**Assignment**
In the listing below, locate the line that contains "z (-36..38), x" and the line that contains "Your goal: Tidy". Restate word for word those two lines and every line between them, and nothing else.

**Extracted data**
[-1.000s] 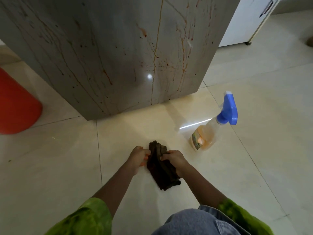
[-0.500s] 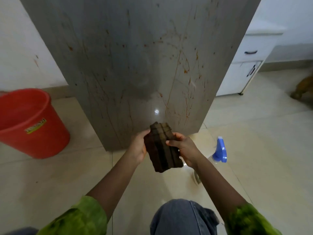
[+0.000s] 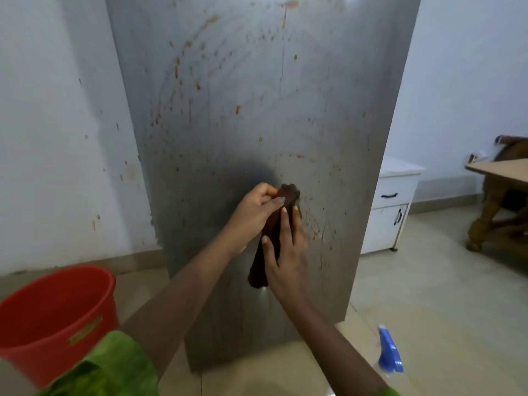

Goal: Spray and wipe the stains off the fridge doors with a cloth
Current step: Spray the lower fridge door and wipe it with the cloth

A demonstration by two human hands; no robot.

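Observation:
The grey fridge door fills the middle of the view, speckled with orange-brown stains and drip lines. A folded dark brown cloth is held up in front of the door's lower half. My left hand grips its upper end. My right hand lies flat over its lower part, fingers pointing up. Whether the cloth touches the door I cannot tell. The spray bottle, with a blue trigger head, stands on the floor at the lower right, apart from both hands.
A red bucket stands on the floor at the lower left. A white cabinet sits right of the fridge. A wooden table and chair are at the far right. The white wall left of the fridge is also spattered.
Both hands have lifted the cloth from floor level up in front of the fridge door. My view has risen, so more of the door shows and the bottle sits lower right.

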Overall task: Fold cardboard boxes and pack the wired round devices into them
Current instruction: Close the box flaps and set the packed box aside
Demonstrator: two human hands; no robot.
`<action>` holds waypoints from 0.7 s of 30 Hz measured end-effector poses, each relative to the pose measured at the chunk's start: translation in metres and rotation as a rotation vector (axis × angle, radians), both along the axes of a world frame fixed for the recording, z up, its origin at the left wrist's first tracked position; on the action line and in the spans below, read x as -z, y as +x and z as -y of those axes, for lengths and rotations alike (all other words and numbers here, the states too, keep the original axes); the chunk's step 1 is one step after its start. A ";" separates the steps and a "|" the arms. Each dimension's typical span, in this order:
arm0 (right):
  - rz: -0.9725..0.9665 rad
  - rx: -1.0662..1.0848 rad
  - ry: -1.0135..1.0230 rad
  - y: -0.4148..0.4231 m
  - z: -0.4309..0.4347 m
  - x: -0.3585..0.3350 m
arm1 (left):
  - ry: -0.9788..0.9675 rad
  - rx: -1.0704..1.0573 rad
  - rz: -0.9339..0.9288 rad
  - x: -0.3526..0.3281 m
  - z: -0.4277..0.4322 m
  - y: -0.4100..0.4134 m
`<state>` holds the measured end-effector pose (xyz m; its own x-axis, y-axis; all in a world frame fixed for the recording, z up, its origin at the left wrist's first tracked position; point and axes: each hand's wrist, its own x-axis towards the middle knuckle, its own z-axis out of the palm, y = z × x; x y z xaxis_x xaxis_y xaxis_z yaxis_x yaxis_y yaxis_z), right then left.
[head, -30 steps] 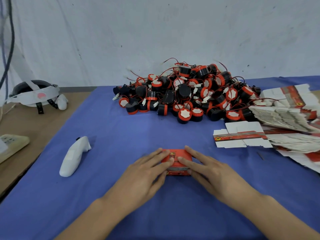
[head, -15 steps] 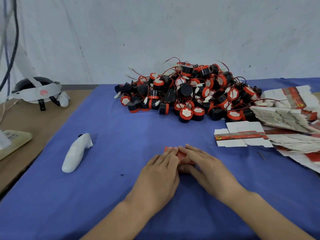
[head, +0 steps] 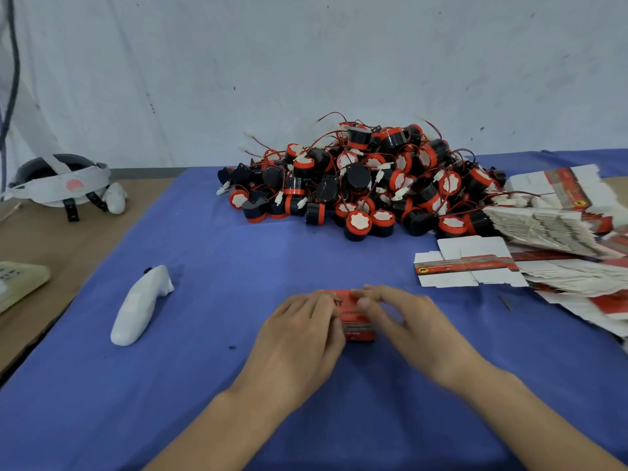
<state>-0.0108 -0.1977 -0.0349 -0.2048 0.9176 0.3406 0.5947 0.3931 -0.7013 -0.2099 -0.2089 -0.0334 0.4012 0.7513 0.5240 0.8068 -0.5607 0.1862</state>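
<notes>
Near centre on the blue cloth, the small red box is hemmed in: fingers of the left hand are laid close together over its left end, those of the right hand bent onto its top, pinch or press cannot be told. Light thin card, judged easily crushed; the folded edges should be held
</notes>
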 end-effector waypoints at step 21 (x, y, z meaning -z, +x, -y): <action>0.308 0.340 -0.230 -0.047 -0.042 -0.010 | -0.574 -0.371 0.166 -0.009 -0.061 0.039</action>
<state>-0.0573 -0.1556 -0.0246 0.0591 0.9939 0.0927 0.8549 -0.0024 -0.5187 -0.1709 -0.1483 -0.0249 0.0137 0.9993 0.0353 0.8610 -0.0298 0.5078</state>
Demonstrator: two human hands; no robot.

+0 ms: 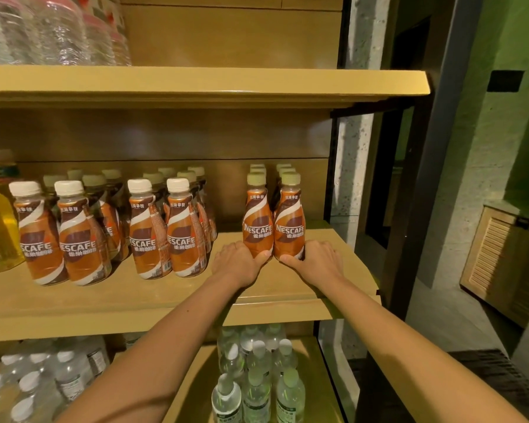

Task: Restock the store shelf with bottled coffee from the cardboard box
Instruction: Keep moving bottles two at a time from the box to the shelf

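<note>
- Nescafé bottles fill the middle shelf's left side in rows.
- Left hand grasps the left front bottle at its base.
- Right hand grasps its neighbour, apparently squaring both into two right-hand rows.
- No cardboard box in view.

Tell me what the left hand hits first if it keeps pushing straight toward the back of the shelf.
The left hand is already against the front-left coffee bottle of the right-hand group. Pushing on would likely drive that bottle into the coffee bottles lined up behind it, though their spacing is unclear.
</note>
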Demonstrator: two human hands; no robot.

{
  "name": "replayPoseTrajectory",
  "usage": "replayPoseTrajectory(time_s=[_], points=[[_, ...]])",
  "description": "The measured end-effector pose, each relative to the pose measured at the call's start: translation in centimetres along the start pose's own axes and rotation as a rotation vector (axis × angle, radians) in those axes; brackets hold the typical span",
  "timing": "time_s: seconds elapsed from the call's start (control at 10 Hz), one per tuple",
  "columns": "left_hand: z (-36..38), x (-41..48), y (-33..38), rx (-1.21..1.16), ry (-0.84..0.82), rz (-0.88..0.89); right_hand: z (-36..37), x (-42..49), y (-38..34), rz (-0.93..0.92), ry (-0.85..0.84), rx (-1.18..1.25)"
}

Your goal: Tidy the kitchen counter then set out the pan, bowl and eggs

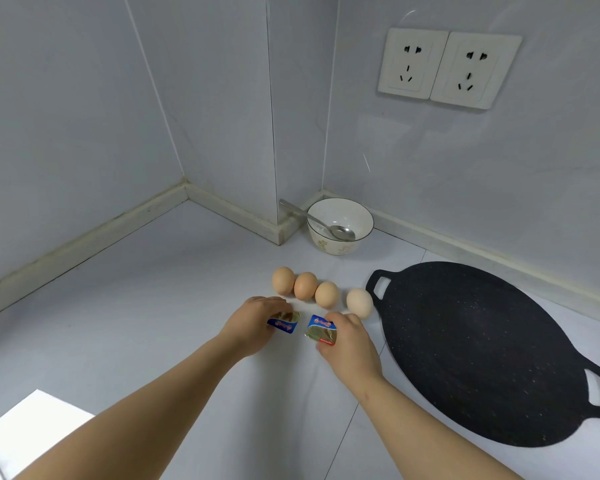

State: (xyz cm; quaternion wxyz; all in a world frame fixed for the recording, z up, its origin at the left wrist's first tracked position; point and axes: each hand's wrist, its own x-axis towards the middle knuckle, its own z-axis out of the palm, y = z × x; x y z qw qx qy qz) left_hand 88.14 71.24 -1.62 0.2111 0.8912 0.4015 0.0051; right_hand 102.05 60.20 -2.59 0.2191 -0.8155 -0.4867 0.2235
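Setting-out looks nearly done: four eggs [305, 285] line the bench [153, 289], bowl [329, 245] with spoon [342, 233] at their 12 o'clock, pan [475, 351] at 3 o'clock. At their 6 o'clock the left hand [257, 322] pinches a butter packet [286, 323] and the right hand [349, 339] a second packet [321, 329], apparently the last items to place.

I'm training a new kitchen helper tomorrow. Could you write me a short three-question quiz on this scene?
1. How many eggs are set out?
2. True or false: the spoon lies beside the bowl, not in it.
3. What do the left hand and right hand each hold? A) an egg B) a packet C) nothing

Key: 1. four; 2. false; 3. B
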Motion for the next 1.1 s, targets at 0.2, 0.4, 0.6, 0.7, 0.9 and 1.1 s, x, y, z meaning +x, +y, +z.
replayPoseTrajectory(time_s=[0.2, 0.4, 0.6, 0.7, 0.9, 1.1], points=[[0.3, 0.0, 0.1, -0.003, 0.013, 0.017, 0.1, -0.2, 0.4, -0.014, -0.006, 0.001], [0.4, -0.1, -0.3, -0.009, 0.03, 0.017, 0.0, -0.2, 0.3, -0.017, -0.005, 0.014], [0.4, -0.1, -0.4, -0.004, 0.054, 0.003, -0.2, -0.3, 0.2, -0.014, -0.013, 0.026], [0.4, 0.0, -0.4, -0.003, 0.053, 0.001, -0.1, -0.2, 0.3, -0.016, -0.013, 0.029], [0.6, 0.2, -0.5, 0.017, 0.075, 0.012, -0.1, -0.2, 0.2, -0.011, -0.012, 0.036], [0.7, -0.8, -0.9, -0.109, 0.132, 0.014, -0.7, -1.5, 0.3, 0.014, -0.013, 0.128]])
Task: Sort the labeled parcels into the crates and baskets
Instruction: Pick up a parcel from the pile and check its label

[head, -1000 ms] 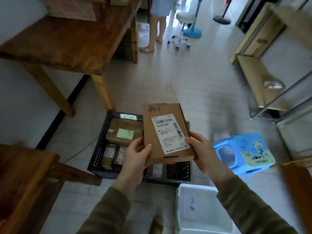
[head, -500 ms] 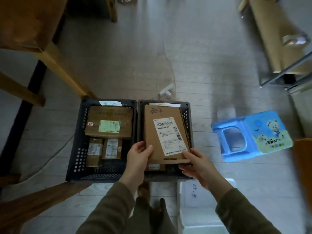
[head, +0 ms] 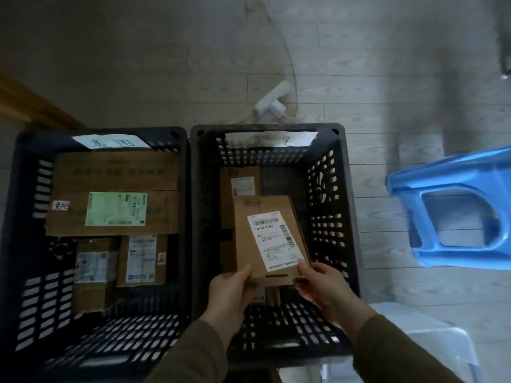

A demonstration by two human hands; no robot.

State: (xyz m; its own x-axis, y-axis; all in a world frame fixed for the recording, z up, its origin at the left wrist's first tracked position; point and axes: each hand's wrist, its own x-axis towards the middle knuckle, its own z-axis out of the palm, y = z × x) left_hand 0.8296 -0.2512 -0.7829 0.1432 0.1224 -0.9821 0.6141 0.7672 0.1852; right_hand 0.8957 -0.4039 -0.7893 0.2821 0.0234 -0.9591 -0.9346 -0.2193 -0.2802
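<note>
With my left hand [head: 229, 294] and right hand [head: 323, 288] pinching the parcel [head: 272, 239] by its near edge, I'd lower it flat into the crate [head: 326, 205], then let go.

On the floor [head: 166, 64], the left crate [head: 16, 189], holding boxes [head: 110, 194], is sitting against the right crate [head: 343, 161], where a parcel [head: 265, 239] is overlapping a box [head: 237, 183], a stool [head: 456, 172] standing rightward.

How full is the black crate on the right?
Nearly empty: the right crate has a brown parcel on its bottom, with bare floor beside it.
</note>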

**Exercise result**
  "columns": "left_hand: z (-36..38), x (-41..48), y (-33..38), rx (-1.21..1.16), ry (-0.84..0.82), rz (-0.88..0.89); right_hand: z (-36..37), x (-42..49), y (-38..34), rz (-0.93..0.92), ry (-0.85..0.84), rx (-1.18..1.25)"
}

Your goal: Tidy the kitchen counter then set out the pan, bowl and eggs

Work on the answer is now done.